Pero, fijaos bien, hasta la celulitis puede quedar redimida por un pasado altruista. No podemos valorar en qué medida los músculos de nuestros machos fueron necesarios para recorrer el largo camino hacia la encefalización, pero la grasa de las mujeres, dado lo extendida que está y su persistencia frente a la dieta y la gimnasia tuvo que ser, por fuerza, de una importancia crucial.

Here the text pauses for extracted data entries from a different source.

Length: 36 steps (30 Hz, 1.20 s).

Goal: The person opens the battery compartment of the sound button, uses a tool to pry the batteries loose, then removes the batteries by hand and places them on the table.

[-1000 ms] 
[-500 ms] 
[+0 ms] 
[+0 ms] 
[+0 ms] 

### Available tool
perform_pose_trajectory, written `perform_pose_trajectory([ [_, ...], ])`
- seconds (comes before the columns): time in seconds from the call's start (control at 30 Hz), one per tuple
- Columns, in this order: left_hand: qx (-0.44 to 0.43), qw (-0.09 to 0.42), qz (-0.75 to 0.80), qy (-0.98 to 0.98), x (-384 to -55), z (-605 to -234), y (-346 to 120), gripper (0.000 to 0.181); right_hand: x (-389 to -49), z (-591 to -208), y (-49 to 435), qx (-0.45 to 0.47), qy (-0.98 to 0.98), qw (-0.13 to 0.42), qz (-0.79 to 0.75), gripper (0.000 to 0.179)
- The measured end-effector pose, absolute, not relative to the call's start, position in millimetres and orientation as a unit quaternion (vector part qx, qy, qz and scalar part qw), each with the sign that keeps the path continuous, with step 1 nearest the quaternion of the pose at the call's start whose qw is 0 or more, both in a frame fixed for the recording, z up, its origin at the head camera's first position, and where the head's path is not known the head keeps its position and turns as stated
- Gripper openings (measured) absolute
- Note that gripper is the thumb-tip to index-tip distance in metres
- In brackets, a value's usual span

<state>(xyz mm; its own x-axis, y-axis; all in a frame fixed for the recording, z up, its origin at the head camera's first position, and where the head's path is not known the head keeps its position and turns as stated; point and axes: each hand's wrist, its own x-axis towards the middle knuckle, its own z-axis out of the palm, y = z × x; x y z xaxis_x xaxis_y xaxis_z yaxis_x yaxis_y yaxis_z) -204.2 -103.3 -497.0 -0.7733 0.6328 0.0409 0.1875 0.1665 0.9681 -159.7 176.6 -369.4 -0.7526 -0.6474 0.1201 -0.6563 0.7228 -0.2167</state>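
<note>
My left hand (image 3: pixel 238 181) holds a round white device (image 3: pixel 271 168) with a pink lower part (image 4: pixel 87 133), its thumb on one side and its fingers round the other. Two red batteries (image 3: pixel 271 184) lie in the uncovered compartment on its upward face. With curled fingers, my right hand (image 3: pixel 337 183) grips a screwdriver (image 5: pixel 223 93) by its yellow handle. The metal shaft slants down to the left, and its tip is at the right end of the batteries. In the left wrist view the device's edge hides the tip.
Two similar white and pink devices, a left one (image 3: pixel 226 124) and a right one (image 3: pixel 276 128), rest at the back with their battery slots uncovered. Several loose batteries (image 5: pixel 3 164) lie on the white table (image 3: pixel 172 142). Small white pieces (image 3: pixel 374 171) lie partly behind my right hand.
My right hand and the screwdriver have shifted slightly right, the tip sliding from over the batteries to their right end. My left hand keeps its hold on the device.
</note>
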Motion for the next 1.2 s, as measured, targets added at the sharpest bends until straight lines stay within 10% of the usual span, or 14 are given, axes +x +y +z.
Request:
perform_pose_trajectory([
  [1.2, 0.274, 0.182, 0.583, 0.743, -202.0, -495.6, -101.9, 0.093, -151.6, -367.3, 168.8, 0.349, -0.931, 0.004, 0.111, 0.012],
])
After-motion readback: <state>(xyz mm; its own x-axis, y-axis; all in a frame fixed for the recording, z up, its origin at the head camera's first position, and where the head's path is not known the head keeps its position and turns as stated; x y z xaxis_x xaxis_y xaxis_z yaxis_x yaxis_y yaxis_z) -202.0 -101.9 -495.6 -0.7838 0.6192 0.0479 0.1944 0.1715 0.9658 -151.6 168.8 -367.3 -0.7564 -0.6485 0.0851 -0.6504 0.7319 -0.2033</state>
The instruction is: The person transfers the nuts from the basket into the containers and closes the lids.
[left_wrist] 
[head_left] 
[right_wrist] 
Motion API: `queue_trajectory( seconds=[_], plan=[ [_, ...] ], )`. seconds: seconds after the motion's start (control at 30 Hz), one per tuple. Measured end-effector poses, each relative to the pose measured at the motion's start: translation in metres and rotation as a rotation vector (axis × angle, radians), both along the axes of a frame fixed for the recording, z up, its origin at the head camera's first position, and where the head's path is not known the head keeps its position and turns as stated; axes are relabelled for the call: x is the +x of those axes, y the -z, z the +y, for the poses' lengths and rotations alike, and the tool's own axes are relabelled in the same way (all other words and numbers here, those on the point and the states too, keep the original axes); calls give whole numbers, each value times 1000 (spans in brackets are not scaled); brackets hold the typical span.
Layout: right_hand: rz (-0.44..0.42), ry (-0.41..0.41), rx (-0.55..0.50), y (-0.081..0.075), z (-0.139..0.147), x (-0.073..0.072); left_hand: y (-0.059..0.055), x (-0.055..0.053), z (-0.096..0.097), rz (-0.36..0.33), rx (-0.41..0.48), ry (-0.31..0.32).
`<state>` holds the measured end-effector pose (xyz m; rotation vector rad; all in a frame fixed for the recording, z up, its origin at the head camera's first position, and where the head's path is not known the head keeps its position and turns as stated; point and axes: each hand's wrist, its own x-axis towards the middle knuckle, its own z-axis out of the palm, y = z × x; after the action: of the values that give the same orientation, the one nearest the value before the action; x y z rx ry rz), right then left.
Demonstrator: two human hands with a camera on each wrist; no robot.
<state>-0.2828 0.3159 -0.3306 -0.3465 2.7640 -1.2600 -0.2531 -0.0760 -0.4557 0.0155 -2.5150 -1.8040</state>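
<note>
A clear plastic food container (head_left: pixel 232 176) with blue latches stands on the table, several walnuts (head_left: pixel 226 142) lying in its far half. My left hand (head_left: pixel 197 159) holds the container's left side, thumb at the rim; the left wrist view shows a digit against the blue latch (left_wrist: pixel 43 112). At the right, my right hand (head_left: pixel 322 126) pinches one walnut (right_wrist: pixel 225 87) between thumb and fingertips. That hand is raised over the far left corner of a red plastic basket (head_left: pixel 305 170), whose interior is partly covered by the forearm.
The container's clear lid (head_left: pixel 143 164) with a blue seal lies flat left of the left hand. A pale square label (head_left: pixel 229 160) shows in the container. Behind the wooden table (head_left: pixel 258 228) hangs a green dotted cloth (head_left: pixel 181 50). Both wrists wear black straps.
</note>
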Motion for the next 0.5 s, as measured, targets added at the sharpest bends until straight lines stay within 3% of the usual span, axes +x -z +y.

Acomplejadas mártires de la báscula, compañeras de dieta y gimnasio: a vosotras dedico este elegante razonamiento que comienza con una pregunta: ¿pudo la celulitis salvar la humanidad? Pudo, sí. Nunca he oído que las feministas lo reivindicaran, pero ese potencial que poseen las mujeres para almacenar energía tuvo la virtud, en su día, de conseguir que el embarazo y la lactancia fueran posibles en condiciones extremas de escasez de alimentos y clima frío. Ese cuerpo acogedor que cubría las necesidades del hombre y de los hijos nos abrió un camino hacia el futuro. Lo que ocurre es que nuestro fenotipo ahorrador esconde en la recámara una Venus de Willendorf que se esfuerza en acumular grasa contra viento y marea y que sólo se manifiesta en todo su horroroso esplendor en épocas de abundancia.